## TASK ITEM
Return copies of the lines below that mention "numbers".

[Start of Attachment]

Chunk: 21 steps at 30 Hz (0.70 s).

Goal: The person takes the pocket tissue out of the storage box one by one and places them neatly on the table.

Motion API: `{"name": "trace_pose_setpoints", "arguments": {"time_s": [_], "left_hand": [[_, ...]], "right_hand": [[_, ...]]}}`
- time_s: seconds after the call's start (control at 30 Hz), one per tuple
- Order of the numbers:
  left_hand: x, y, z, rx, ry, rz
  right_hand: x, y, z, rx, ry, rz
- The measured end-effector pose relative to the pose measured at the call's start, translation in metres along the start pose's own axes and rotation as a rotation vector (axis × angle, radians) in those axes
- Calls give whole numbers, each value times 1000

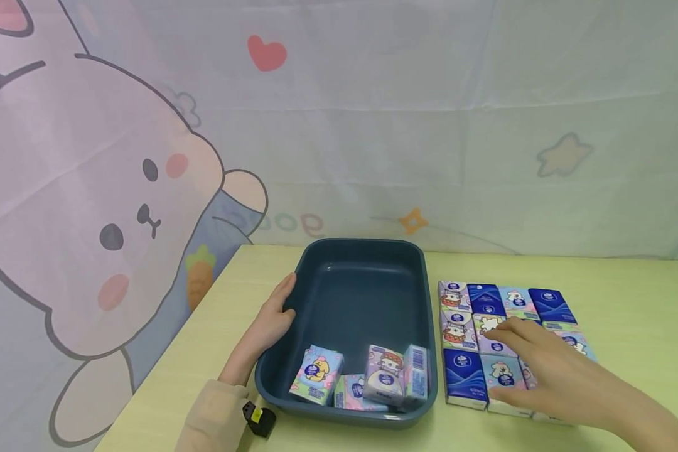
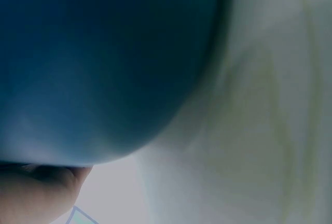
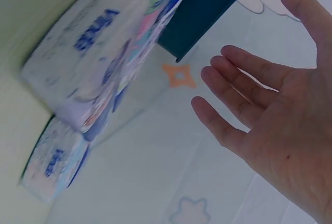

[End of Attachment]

## WRITTEN RESPONSE
- Order of the numbers:
- Calls give whole numbers, each value times 1000

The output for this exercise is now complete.